Ces constats nous ont amenés à conclure que Parcs Canada devra améliorer la gestion de son programme des langues officielles en se dotant d’un cadre de responsabilisation, d’un nouveau plan d’action sur les langues officielles, assorti d’échéances, d’indicateurs de rendement et d’un mécanisme de reddition de comptes pour sa mise en œuvre, et en établissant un programme d’évaluation de rendement pour les employés qui doivent communiquer avec le public et qui doivent négocier des ententes de services avec des tiers. Par ailleurs, l’Agence devra réviser sa politique sur les langues officielles afin qu’elle corresponde à ses réalités, examiner et réviser ses clauses linguistiques dans les ententes de services avec des tiers, établir un mécanisme de consultation formel pour connaître les besoins particuliers des communautés de langue officielle en situation minoritaire et se doter de mécanismes de surveillance formels. À ce chapitre, il lui faudra définir une meilleure gouvernance en matière de langues officielles, d’autant plus que ses activités sont très décentralisées.

Notre vérification nous a aussi permis de constater que l’Agence a des défis à relever en matière de prestation de services en raison de l’envergure des territoires à servir et, entre autres choses, de la répartition des employés à des points d’entrée éloignés les uns des autres.
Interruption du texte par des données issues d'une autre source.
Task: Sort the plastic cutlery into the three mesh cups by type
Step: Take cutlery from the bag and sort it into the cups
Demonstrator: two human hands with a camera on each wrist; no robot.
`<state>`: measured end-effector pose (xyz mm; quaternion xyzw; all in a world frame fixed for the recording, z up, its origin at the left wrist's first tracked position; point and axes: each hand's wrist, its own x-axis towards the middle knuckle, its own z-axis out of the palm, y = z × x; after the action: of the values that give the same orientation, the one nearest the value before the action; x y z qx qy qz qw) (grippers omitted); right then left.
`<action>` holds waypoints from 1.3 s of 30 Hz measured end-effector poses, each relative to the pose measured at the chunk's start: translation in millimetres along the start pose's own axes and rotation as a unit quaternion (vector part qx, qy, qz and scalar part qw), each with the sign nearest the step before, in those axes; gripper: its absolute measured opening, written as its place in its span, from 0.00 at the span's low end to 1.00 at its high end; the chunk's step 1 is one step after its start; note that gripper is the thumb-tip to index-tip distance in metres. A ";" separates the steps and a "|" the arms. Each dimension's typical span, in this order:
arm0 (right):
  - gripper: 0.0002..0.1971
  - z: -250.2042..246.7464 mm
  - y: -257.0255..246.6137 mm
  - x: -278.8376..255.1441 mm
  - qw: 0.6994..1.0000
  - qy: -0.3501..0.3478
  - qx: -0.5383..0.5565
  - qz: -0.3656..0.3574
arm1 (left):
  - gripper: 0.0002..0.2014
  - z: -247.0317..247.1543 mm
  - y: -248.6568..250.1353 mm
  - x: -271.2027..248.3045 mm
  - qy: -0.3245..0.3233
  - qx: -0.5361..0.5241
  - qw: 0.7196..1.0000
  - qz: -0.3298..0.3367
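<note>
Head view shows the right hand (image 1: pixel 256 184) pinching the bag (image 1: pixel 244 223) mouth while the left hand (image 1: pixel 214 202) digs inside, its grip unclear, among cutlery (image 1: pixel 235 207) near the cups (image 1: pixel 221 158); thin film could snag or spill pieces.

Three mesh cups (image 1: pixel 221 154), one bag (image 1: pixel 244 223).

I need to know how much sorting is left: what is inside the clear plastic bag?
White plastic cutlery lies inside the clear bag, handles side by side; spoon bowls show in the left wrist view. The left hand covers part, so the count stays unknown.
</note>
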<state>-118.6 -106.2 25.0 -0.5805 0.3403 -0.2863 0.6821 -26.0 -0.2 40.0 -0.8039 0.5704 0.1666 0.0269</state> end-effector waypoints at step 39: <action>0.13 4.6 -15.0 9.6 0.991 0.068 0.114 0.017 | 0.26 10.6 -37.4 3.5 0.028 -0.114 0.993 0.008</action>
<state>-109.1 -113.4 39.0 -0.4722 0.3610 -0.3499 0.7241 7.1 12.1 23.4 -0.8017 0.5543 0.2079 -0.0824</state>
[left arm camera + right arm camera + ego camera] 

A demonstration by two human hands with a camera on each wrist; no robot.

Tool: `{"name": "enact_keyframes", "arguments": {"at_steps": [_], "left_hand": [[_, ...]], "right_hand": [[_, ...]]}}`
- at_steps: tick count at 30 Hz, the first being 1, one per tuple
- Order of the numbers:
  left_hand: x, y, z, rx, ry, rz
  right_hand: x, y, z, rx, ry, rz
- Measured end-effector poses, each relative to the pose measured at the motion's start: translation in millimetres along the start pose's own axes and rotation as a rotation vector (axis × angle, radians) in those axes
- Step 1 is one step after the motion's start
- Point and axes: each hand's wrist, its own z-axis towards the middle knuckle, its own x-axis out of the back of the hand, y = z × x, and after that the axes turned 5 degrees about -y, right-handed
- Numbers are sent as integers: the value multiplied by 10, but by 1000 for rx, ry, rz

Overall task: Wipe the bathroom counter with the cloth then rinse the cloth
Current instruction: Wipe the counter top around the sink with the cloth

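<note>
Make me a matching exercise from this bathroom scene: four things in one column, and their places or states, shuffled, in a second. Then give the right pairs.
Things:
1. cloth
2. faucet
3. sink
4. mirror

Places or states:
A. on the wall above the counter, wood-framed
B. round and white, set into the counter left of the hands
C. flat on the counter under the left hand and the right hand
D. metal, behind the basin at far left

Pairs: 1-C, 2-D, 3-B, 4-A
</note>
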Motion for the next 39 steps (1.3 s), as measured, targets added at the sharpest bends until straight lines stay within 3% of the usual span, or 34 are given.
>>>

Nos rencontres avec le personnel et nos observations aux lieux ciblés par la vérification ont donné des résultats variables. Dans certains parcs nationaux, nous avons noté des lacunes dans la prestation de services bilingues dans le cadre des activités et des programmes d’interprétation ainsi que dans l’aménagement des services bilingues. Certains endroits n’étaient pas en mesure d’offrir des services dans la langue de la minorité pour divers programmes, et d’autres pouvaient offrir certains programmes en français ou en anglais uniquement si une demande à ce sujet avait été faite au préalable par les visiteurs, ce qui n’est pas toujours possible pour le public. Certes, l’Agence a du travail à faire en vue d’améliorer l’ensemble de ses services et de promouvoir la dualité linguistique. De plus, nous avons constaté des anomalies au chapitre des exigences relatives aux compétences linguistiques des postes bilingues, des profils établis pour les postes d’employés qui doivent communiquer avec le public et de la capacité bilingue requise pour être en mesure d’offrir des services de qualité égale en français et en anglais aux visiteurs.

Somme toute, Parcs Canada devra continuer à faire preuve de leadership en matière de dualité linguistique en prenant des mesures concrètes et précises. L’Agence devrait être en mesure d’élever la barre afin d’offrir des services de qualité égale en français et en anglais aux visiteurs et de se conformer à la partie IV de la Loi.

Le commissaire a formulé neuf recommandations qui visent à améliorer l’expérience du visiteur qui veut recevoir les services dans la langue officielle de son choix.

Nous sommes satisfaits des mesures et des échéanciers proposés dans le plan d’action de Parcs Canada pour mettre en œuvre huit des neuf recommandations. La liste des recommandations par objectif ainsi que les commentaires et le plan d’action de l’institution se trouvent à l’annexe C du présent rapport. Nous ne sommes que partiellement satisfaits des suites données à la recommandation 8. Nous soutenons que l’Agence devra mettre en œuvre toutes les recommandations pour respecter ses obligations en vertu de la Loi sur les langues officielles en ce qui a trait aux communications avec le public et à la prestation des services bilingues.